* EXERCISE REQUIREMENTS *
Provide a character-exact reproduction of the lines from the line with "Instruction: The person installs" to the end of the entries.

******************************

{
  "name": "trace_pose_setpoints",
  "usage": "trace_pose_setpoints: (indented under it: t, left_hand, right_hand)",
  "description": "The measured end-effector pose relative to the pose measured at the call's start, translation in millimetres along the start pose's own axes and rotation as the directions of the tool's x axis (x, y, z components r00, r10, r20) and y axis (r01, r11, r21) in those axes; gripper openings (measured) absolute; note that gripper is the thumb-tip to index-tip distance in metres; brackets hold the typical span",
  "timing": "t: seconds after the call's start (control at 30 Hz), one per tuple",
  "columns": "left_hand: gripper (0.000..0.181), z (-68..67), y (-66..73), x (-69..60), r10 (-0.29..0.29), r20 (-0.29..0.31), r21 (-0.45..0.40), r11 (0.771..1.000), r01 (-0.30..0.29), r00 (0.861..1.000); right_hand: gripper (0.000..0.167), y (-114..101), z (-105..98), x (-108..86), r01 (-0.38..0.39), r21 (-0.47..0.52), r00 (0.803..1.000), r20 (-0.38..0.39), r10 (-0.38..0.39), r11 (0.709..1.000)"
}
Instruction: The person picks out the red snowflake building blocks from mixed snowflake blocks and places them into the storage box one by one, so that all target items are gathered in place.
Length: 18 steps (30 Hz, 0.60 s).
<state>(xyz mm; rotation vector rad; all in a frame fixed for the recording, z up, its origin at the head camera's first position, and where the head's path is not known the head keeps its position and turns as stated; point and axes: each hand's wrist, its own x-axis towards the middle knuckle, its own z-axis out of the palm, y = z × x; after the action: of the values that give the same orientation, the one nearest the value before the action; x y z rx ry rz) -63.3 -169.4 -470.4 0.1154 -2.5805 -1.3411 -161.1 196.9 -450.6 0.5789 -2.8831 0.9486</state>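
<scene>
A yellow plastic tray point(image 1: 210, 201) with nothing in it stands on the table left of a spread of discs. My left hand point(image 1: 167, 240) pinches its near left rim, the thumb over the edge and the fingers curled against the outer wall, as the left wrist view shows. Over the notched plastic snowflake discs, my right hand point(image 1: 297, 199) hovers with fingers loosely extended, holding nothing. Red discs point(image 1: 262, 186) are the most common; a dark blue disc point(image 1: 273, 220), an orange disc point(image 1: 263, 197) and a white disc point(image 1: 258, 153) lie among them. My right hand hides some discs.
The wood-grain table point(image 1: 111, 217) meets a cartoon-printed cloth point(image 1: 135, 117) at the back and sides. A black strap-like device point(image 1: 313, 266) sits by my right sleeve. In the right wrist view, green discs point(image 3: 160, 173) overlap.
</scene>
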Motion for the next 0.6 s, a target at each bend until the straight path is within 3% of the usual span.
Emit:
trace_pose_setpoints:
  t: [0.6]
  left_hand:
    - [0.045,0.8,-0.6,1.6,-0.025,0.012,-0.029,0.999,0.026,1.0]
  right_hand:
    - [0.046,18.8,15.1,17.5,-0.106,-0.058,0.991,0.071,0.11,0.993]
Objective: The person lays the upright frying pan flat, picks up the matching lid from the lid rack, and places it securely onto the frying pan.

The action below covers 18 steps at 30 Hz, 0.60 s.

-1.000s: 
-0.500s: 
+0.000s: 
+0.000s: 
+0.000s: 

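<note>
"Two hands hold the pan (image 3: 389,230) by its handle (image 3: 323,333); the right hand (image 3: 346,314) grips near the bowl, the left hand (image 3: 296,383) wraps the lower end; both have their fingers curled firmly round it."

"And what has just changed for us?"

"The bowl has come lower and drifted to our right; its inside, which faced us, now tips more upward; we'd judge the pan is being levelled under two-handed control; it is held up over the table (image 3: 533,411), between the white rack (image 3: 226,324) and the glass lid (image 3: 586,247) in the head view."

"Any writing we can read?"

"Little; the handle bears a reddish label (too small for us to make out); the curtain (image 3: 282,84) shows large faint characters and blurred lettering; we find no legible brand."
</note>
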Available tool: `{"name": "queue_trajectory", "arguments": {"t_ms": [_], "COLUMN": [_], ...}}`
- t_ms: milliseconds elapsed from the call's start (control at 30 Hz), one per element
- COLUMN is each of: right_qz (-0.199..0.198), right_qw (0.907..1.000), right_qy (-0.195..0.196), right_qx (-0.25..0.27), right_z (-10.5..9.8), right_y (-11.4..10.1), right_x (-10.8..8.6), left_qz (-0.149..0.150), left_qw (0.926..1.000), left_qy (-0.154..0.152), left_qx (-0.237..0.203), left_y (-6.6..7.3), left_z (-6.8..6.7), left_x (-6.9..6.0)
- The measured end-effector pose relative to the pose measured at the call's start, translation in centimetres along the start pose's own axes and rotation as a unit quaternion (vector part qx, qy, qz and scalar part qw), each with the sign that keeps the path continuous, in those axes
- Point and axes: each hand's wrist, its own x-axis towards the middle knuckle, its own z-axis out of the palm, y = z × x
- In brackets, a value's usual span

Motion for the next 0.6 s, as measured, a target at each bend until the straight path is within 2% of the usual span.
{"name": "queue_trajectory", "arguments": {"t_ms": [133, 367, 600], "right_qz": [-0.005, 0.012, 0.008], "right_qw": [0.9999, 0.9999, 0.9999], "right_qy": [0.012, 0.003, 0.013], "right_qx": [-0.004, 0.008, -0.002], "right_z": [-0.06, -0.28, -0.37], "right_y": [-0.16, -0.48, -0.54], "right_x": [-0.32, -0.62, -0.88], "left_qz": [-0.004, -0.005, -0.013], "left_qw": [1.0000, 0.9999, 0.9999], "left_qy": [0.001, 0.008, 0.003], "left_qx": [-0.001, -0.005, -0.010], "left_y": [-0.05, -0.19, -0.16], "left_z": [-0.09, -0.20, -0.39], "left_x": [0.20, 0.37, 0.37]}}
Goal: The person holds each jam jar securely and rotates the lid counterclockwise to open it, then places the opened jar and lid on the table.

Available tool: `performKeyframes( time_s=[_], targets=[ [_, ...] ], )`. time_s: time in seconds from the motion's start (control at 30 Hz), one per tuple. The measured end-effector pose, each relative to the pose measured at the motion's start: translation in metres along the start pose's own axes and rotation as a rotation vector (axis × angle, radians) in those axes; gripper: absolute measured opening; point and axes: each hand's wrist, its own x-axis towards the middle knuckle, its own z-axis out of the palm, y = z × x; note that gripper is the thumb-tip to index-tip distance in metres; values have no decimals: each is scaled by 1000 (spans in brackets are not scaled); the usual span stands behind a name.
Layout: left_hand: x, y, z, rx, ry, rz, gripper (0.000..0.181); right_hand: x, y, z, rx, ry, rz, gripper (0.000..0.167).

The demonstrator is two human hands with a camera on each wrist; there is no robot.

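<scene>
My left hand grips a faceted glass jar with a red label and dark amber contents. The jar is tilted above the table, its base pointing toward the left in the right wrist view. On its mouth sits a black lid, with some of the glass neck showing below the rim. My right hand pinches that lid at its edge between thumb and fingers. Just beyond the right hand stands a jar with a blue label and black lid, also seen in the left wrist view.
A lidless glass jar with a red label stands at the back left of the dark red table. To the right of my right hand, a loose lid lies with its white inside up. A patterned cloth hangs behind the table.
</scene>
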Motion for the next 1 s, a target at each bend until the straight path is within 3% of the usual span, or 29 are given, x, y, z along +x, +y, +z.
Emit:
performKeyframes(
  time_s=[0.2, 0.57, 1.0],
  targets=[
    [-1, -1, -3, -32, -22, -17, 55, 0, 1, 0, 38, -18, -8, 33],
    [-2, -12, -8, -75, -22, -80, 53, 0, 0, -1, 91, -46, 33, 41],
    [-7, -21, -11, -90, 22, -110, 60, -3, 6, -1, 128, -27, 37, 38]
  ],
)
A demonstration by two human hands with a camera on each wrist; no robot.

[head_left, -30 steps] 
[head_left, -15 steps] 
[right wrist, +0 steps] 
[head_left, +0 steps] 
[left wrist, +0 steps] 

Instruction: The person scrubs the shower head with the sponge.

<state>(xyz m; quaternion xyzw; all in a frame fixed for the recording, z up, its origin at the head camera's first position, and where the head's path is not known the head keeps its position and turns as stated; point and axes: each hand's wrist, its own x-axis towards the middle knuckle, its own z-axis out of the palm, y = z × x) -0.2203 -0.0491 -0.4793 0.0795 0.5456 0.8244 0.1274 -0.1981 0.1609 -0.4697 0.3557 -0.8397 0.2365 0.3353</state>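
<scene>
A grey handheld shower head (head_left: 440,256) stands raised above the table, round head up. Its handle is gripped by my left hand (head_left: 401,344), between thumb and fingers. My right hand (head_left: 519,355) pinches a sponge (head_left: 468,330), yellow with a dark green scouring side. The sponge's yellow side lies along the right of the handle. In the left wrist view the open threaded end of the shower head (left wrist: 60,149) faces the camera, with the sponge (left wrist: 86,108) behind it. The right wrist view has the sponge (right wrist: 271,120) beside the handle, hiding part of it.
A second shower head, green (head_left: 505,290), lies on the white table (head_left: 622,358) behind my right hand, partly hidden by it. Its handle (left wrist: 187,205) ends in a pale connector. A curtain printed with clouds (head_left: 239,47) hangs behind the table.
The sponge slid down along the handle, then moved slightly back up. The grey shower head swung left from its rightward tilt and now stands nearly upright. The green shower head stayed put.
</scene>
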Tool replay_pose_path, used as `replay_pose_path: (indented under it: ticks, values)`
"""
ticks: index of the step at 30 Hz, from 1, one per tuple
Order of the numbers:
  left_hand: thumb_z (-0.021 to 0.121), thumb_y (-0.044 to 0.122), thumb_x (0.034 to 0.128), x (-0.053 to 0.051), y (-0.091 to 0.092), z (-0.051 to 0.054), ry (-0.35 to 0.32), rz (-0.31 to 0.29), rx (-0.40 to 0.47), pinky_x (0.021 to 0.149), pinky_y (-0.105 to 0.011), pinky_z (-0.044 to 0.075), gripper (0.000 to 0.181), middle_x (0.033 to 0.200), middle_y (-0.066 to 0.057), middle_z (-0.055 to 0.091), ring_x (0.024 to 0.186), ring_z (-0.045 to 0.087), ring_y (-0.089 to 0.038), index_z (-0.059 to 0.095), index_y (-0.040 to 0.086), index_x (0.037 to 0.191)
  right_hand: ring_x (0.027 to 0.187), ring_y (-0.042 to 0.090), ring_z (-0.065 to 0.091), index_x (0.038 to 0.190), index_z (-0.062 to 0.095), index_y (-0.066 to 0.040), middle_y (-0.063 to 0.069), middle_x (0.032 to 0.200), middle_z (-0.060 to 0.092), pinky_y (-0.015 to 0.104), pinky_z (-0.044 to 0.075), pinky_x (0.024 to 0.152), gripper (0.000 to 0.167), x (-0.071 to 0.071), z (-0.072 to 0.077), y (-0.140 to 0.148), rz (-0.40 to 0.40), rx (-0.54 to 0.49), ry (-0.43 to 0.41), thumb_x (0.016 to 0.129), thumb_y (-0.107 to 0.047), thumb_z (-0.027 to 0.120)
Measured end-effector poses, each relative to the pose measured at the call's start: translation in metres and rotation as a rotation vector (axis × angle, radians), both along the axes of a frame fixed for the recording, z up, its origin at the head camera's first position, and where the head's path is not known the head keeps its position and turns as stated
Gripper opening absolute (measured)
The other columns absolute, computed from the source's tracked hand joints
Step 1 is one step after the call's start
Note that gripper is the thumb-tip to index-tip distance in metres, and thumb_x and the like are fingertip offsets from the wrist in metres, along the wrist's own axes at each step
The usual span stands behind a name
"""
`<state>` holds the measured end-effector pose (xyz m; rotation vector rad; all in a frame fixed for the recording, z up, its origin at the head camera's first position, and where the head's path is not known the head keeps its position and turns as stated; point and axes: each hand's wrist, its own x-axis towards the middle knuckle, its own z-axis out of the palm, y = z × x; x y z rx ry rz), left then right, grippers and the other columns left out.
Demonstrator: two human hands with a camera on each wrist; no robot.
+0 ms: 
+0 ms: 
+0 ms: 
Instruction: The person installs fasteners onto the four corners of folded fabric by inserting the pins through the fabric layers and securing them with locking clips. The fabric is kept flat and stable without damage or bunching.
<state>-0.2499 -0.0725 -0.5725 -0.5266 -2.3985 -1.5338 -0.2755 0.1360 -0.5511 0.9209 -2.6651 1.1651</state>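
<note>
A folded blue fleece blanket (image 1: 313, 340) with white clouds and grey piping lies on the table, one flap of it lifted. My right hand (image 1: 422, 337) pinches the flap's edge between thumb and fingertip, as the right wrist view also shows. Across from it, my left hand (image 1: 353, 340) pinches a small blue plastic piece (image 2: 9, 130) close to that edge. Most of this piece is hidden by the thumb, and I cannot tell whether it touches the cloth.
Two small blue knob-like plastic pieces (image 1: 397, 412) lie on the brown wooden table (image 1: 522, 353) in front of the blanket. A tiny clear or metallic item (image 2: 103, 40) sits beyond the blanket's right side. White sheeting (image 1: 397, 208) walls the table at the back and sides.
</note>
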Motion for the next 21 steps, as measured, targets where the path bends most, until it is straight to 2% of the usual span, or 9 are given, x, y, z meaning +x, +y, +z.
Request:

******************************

* COMPLETED EXERCISE *
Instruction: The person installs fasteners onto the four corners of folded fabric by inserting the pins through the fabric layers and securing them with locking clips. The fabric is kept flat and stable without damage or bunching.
<state>-0.2499 -0.0725 -0.5725 -0.5266 -2.3985 -1.5338 -0.2755 0.1360 -0.5511 0.9209 -2.6651 1.1651</state>
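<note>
A folded blue fleece blanket (image 1: 313, 340) with white clouds and grey piping lies on the table, one flap of it lifted. My right hand (image 1: 422, 337) pinches the flap's edge between thumb and fingertip, as the right wrist view also shows. Across from it, my left hand (image 1: 353, 340) pinches a small blue plastic piece (image 2: 9, 130) close to that edge. Most of this piece is hidden by the thumb, and I cannot tell whether it touches the cloth.
Two small blue knob-like plastic pieces (image 1: 397, 412) lie on the brown wooden table (image 1: 522, 353) in front of the blanket. A tiny clear or metallic item (image 2: 103, 40) sits beyond the blanket's right side. White sheeting (image 1: 397, 208) walls the table at the back and sides.
</note>
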Motion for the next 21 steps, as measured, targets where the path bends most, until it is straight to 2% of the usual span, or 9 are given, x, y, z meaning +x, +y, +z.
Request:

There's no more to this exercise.